Tuesday, January 27, 2015

"Y.A. Tuesday": Mirror X (The Van Winkle Projects) by Karri Thompson

Genre: Y.A., Science Fiction & Dystopian, 362 pages
Price: $3.99 ebook, $16 paperback
Publisher & Date: Entangled Teen (Sold by Macmillan Publisher), Jun 30, 2014
Book Link: Click Here
Listed Rating: πŸ“”πŸ“”πŸ“”πŸ“”.2
Price I Paid: Zip,**I received a free copy in return for an honest review**
My Rating:πŸ“”πŸ“”πŸ“”πŸ“–

My Thoughts: Wanted to Love the Book, But . . .

     Imagine waking a thousand years in the future, finding out you had be in a cryogenic sleep all that time only to be awake as the "Miracle" for the new world? That is exactly what the main character Cassie Dannacher feels upon awakening in the new world of 3025. Cassie had been only a 17 year old girl traveling the world with her paleontologist mom, and her team, when next she knows her world of 2022 is gone and all she knows now is lies, deceit and secrecy.  All Cassie knows for sure now is if she wants the truth about herself and the world she now finds herself living in, she will need to rely on her doctor and geneticist Dr.

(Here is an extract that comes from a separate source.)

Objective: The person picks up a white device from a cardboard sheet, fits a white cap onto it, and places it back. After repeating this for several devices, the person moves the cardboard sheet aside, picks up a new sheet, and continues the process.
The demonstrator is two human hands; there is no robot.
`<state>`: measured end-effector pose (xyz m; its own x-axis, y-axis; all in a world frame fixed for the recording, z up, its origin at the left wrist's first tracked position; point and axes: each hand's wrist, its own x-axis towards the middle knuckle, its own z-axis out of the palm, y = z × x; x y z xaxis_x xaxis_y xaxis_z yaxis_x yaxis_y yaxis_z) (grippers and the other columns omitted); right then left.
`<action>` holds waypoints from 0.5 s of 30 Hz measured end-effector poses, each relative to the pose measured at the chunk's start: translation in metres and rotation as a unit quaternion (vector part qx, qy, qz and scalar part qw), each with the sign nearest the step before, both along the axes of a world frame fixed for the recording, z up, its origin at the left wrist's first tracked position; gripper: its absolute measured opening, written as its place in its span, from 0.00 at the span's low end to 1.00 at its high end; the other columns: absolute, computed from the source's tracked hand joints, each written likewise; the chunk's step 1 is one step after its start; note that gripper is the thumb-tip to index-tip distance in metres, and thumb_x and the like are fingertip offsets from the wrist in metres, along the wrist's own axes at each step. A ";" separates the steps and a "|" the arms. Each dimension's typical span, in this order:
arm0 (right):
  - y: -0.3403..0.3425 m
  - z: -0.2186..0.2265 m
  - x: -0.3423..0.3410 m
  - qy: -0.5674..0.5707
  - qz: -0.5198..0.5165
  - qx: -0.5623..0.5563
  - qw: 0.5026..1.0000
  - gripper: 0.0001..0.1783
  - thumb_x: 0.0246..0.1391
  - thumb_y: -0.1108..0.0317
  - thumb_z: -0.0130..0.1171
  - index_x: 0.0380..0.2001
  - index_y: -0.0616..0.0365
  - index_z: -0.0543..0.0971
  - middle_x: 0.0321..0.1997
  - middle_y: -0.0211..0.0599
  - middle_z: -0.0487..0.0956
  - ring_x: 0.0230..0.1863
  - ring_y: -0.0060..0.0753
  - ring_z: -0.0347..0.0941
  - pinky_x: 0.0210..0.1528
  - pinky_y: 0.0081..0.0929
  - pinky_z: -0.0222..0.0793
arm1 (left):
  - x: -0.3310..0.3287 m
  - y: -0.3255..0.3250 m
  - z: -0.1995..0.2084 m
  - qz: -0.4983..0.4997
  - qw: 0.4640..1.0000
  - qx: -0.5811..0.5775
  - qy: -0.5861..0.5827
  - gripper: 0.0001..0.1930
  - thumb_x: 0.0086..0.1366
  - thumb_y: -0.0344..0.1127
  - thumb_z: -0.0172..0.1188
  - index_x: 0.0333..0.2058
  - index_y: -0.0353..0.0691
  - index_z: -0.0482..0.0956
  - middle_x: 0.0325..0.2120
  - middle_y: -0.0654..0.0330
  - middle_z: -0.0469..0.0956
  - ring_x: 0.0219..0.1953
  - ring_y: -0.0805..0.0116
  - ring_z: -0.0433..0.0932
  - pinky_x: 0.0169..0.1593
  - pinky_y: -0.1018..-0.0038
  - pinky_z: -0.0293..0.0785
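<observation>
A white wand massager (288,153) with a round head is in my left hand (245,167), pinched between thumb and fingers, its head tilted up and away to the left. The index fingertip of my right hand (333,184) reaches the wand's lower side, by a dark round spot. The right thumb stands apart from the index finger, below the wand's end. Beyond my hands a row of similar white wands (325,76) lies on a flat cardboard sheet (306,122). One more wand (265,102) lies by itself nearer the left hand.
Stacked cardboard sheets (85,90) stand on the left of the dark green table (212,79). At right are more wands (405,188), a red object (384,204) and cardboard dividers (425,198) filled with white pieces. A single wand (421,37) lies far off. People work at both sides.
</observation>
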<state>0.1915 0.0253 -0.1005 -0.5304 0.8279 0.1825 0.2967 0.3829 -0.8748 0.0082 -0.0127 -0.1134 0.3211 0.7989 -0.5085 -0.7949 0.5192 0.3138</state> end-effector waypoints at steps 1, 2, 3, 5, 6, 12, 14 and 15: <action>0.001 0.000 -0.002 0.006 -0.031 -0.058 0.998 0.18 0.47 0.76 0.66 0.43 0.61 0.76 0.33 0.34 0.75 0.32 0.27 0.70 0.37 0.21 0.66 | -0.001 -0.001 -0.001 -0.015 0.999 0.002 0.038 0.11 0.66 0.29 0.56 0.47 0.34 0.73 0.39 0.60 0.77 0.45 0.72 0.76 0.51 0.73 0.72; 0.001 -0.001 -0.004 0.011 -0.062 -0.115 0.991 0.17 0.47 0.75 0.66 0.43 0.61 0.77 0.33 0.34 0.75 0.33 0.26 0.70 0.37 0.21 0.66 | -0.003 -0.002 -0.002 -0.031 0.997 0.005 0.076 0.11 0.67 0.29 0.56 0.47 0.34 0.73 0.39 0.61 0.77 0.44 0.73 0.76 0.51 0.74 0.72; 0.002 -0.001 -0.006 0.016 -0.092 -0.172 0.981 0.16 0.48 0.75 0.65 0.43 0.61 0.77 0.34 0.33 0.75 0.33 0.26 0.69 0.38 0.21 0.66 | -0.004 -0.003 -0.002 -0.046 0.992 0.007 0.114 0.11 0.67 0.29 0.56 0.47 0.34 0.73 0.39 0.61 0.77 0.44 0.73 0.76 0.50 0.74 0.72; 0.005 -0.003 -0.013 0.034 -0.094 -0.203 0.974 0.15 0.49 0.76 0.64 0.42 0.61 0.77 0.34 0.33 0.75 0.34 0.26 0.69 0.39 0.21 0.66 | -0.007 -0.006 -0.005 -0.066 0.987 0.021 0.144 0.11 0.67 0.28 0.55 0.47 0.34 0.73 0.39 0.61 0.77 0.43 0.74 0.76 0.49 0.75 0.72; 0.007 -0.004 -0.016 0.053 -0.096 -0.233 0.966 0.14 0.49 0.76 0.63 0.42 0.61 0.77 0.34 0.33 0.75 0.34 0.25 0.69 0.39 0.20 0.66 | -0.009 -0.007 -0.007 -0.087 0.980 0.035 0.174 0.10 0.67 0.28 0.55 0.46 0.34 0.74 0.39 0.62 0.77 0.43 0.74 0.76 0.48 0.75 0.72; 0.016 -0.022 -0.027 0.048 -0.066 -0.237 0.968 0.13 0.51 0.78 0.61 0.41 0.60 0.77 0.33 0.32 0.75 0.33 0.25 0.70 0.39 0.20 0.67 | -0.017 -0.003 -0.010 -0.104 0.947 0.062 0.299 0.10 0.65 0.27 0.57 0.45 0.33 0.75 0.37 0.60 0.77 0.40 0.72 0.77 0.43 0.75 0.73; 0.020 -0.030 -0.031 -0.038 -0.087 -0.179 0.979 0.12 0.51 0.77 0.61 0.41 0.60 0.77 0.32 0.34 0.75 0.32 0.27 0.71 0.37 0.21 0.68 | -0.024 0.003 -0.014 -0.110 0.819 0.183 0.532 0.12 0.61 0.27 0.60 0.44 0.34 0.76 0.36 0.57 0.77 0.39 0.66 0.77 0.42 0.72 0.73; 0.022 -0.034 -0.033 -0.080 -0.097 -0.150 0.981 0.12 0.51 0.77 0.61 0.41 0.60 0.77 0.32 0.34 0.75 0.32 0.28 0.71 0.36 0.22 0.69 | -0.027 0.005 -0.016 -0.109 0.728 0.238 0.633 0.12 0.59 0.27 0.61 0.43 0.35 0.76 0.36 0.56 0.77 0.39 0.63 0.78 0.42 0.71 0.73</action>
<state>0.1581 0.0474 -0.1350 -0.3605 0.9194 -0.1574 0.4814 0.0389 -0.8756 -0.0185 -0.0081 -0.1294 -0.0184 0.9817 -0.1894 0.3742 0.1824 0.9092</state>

Michael Bennett, who seems to also be hiding a few things from her despite their *ahem, connection. 
      I really wanted to like this book as this is not my first and probably not my last read in the Y.A. dystopian genre. However, I just could not get past how overly cheesy and fast Cassie fell for guys, especially Dr. Bennet. I mean seriously I know she is a girl and is a bit hormonal, but come on, connections or biology aside, realistically no girl would be all swoony upon waking up. No, a real girl would totally be either loony or cray cray at that point, personally I'm voting cray cray, with tears galore since even Cassie asked for her momma, I know I would (I ain't ashamed). The whole Cassie and Micheal relationship just seemed overly forced into the plot and didn't flow as naturally as it could have making me almost wish it didn't exist until at least half way through the book. It's not till the latter half that I'm actually a bit more okay with it, but then it's more complicated and all a mess that honestly it makes the book hard to love and enjoy thoroughly.
      Overall this book and the concept is relatively really innovative. I applaud the author for taking some crazy ideas and spinning them into a new dystopian that can be unique in the genre that has been flooded in the wake of more big name books in recent years. This book ended on a bit of a cliffhanger, and I use bit lightly. Will I read the second book, most likely as I truly did enjoy the story, it's just the relationships I had a hard time with. So in the end, yes I do recommend it, because I'm hoping the series turns into a great one.